Task to complete — Return the lines of the data below in which the string "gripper" occurs.

Input data —
^^^^^^^^
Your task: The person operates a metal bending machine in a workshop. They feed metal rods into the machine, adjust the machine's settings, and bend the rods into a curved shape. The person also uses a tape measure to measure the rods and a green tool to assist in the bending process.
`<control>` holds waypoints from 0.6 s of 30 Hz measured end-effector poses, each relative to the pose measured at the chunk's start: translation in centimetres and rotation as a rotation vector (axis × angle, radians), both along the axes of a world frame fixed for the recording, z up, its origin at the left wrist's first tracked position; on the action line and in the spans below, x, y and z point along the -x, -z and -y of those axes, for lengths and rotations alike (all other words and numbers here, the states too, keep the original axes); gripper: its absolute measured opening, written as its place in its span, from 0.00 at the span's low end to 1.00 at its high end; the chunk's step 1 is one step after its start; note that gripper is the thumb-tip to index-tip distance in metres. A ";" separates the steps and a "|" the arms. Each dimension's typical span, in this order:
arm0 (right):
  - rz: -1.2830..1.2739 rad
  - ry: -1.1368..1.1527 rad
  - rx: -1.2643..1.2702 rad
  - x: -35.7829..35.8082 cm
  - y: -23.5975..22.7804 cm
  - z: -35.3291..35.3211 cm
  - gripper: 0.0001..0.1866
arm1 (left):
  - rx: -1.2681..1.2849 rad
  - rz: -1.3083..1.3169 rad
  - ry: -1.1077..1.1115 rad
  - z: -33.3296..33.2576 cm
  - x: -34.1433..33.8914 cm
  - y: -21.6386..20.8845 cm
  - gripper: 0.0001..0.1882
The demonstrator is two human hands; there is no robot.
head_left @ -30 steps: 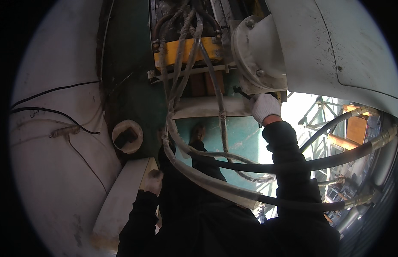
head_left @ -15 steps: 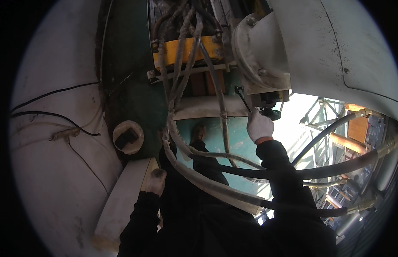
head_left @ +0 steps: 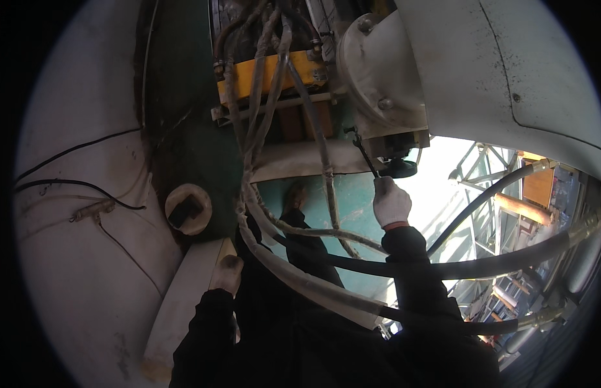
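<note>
My right hand (head_left: 391,202), in a white glove, is closed round the lower end of a dark wrench (head_left: 366,156). The wrench slants up and left, its head close to a small dark bolt-like part (head_left: 349,130). Just above and right of the hand is a black round knob or handwheel (head_left: 400,169), under the grey flanged housing (head_left: 383,129). My left hand (head_left: 227,275), in a soiled glove, is closed at the right edge of a long pale box-like block (head_left: 187,291). Whatever its fingers grip is hidden.
Wrapped hoses (head_left: 281,255) hang from the yellow-fronted machine (head_left: 271,76) and cross before my body and right arm. On the left, a pale wall (head_left: 81,213) carries black cables. A round pale disc with a dark block (head_left: 187,208) sits beside it. Bright framework (head_left: 485,161) shows at right.
The wrench and my right hand have dropped slightly away from the black knob, and more of the wrench shows. The view has shifted a little; my left hand stays at the block.
</note>
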State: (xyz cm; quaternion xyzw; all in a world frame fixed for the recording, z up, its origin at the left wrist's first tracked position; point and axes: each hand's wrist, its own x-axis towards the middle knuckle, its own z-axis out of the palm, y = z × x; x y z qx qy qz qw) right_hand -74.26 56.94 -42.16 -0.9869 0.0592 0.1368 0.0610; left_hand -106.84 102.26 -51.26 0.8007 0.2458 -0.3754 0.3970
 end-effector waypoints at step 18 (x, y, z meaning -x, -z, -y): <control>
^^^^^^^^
Completed task —
`<control>` holds waypoints from 0.6 s of 30 Hz measured end-effector poses, each relative to the pose measured at the chunk's start: translation in centimetres and rotation as a rotation vector (axis × angle, radians), both along the axes of a world frame fixed for the recording, z up, its origin at the left wrist's first tracked position; on the action line and in the spans below, x, y and z point along the -x, -z and -y of those axes, for lengths and rotations alike (all other words and numbers here, the states too, keep the original axes); gripper: its absolute measured opening, written as its place in its span, from 0.00 at the span's low end to 1.00 at its high end; the chunk's step 1 is one step after its start; note that gripper is the thumb-tip to index-tip distance in metres. A ";" separates the steps and a "|" the arms. Each dimension's typical span, in this order:
  - gripper: 0.0001..0.1866
  - gripper: 0.0001..0.1882

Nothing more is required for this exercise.